Anche la flora marina alloctona si sta espandendo rapidamente nel Mediterraneo, come le due alghe del genere Caulerpa, quella taxifolia e quella racemosa, che compromettono la presenza di habitat importanti per la fauna, come le praterie di posidonia oceanica. Viene annoverata fra i migranti lessepsiani anche un’angiosperma marina, la halophila stipulacea. Inoltre, anche se priva di conseguenze per la salute umana, ma di notevole impatto turistico-paesaggistico, è la comparsa sempre più frequente in estate in condizioni di alte temperature Fibrocapsa japonica che colora di rossastro le acque lungo il litorale Adriatico fino a circa 300 metri dalla costa.

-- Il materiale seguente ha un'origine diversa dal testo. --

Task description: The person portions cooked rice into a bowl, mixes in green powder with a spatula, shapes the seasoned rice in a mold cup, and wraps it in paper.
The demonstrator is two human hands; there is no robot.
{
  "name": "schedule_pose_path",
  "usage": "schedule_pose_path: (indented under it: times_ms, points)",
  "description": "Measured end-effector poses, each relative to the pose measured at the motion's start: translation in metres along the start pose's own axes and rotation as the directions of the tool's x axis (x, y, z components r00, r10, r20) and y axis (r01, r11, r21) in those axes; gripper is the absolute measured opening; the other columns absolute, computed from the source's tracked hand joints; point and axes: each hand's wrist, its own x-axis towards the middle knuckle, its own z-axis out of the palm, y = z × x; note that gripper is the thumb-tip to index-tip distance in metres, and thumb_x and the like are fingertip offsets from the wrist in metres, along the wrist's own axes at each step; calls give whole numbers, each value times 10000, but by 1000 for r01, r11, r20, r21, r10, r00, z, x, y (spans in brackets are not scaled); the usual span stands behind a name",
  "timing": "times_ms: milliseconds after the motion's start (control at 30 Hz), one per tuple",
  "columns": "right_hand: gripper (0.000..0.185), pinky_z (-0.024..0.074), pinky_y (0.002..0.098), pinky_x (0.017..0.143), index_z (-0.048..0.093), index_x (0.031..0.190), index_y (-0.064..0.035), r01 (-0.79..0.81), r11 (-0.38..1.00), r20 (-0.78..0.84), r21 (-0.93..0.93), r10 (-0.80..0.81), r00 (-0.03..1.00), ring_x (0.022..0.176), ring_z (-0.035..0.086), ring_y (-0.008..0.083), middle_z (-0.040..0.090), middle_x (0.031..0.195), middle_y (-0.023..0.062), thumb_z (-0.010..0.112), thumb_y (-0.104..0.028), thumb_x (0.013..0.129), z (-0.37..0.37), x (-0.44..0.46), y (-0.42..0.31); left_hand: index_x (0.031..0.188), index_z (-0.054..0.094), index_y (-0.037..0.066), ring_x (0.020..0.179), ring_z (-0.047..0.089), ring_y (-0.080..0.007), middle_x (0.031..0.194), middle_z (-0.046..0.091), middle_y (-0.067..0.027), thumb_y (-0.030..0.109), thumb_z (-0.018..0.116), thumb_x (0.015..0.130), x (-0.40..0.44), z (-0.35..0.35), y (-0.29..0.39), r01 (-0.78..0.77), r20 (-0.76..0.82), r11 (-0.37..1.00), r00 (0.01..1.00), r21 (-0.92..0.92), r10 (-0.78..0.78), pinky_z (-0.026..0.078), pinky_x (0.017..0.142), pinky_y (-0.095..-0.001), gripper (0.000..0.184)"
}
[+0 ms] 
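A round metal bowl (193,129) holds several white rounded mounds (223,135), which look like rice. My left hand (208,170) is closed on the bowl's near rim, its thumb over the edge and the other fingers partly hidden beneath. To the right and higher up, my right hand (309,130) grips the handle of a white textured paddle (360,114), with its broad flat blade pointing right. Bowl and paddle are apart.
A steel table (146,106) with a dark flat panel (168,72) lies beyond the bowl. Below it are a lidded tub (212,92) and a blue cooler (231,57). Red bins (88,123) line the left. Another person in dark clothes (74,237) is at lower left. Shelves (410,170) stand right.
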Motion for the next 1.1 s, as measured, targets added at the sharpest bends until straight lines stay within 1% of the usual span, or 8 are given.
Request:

L’ISPRA (Istituto Superiore per la Protezione e la Ricerca Ambientale) ha rilevato che tra il 1970 e il 2015 nel Mediterraneo il numero di specie alloctone è più che raddoppiato, con oltre 250 specie ritrovate nel corso degli ultimi 15 anni.
L’attività di monitoraggio dei mari di CNR-ISMAR non si esaurisce con le rilevazioni in tempo reale. Parallelamente alle stazioni fisse in acqua, infatti, l’Istituto effettua un confronto su scala storica con i dati relativi ad oltre un secolo fa.
“Fra il 1913 ed il 2016 – ha concluso Penna – in oltre 15.000 punti di misurazioni in mare aperto sulle due sponde dell’Adriatico, la temperatura media dell’acqua superficiale è aumentata di circa 2°C, passando da 25 °C a 27 °C”. È un ulteriore segnale che le attività antropiche dell’ultimo secolo con l’immissione di gas ad effetto serra in atmosfera che hanno provocato il riscaldamento globale, stanno incidendo fortemente anche sullo stato dell’ambiente marino, e ad oggi non c’è alcun segnale che si vada verso un’inversione di rotta, come ha testimoniato anche l’ultimo Rapporto sullo Stato del Clima, redatto da oltre 500 scienziati di 65 Paesi, coordinati dalla NOAA (l’Agenzia federale statunitense che si occupa di studi oceanografici e meteorologici).